Não estamos considerando nestes dados sinistros os 32,4 milhões de pessoas que saltam uma refeição por dia, e que comem alimentos de “encher barriga”, a nova dieta nacional de miojo com salsicha. Ou os outros 60 milhões, que consomem alimentos de baixa qualidade e afetados pelo que, tecnicamente, se chama de má-nutrição, caracterizada por baixo consumo de sais minerais e vitaminas. Isto nos leva à crise generalizada na saúde, com a explosão de casos de diabetes, hipertensão arterial e câncer, as principais causas de óbitos por doenças no Brasil. É mole ou quer mais, Bolsonaro?
O presidente e seus palacianos não devem ter passado fome na vida. Quando sentem uma dorzinha no estomago, eles a chamam de apetite e vão se sentar em mesas com farta oferta de alimentos. Se eles comem mal, e isto parece evidente pelo que se vê o presidente comer, é por ignorância e não por carência.
Bolsonaro afirma que ele conhece o povo por sair com frequência do palácio. Mas as viagens em helicópteros e aviões da FAB e os passeios em motocicleta ou jet-ski não permitem conhecer o povo. O presidente acha que seus encontros no curralzinho do Alvorada são “banho de povo”. Os basbaques que se juntam para gritar “mito, mito” estão longe de ser o povo. É uma claque organizada para aplaudi-lo, embora às vezes apareçam desmancha-prazeres para chamá-lo de tchutchuca do Centrão. Quem sabe um dia o seu tigrão do Centrão, Arthur Lira, o convida para conhecer o povão de Arapiraca.

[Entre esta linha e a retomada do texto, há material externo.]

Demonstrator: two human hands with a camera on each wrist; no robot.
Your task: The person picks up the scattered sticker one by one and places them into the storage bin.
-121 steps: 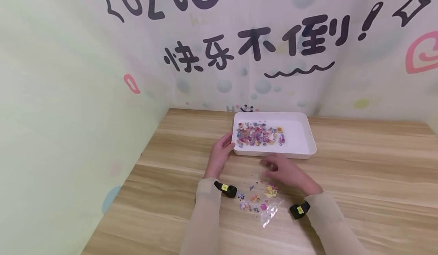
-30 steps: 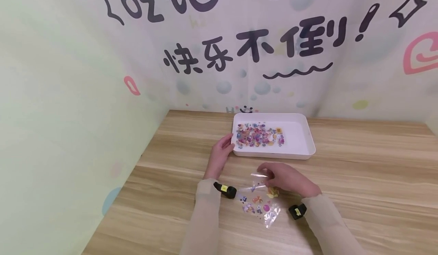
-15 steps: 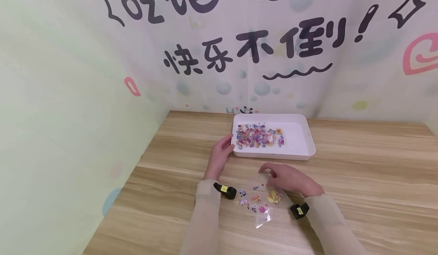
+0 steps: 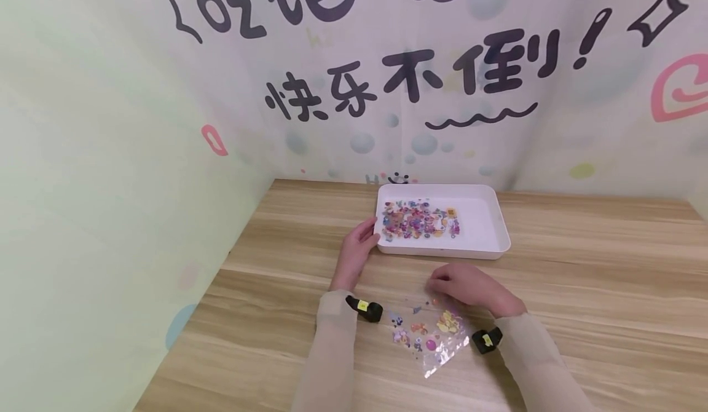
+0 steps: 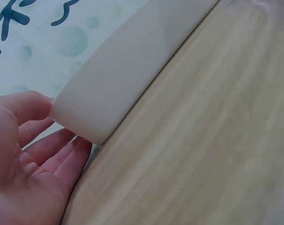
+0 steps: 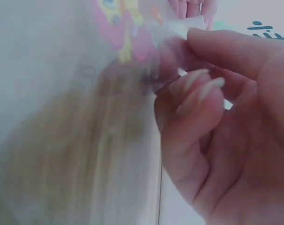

Bolsonaro tentou dar um golpe eleitoreiro, dando um aumento de 200,00 reais no programa que ele inventou para tentar fazer esquecer o programa Bolsa Família do presidente Lula. Foi tão escandalosamente golpista que apoiou a manobra ilegal do Centrão para tentar comprar a simpatia daqueles que seu governo ferrou ao longo de
quase quatro anos. Esqueceu de estender a benesse para além do dia da eleição, e agora, correndo atrás do prejuízo, promete fazê-lo para o próximo ano. Como a incompetência faz parte do seu modo de governar, a Lei de Diretrizes Orçamentárias não incluiu esta despesa.
Até agora, o debate sobre o que cada candidato pretende fazer para enfrentar a crise nacional alimentar está carente de uma proposta mais robusta, que analise a fundo o problema e proponha um programa Fome Zero com as dimensões necessárias. Chutam- se valores de ajuda, mas ninguém justifica o cálculo ou o número e situação dos beneficiários. Lula e a coligação progressista que o apoia ainda estão devendo. Ainda há tempo.
P.S Artigo originalmente publicado na Revista Será?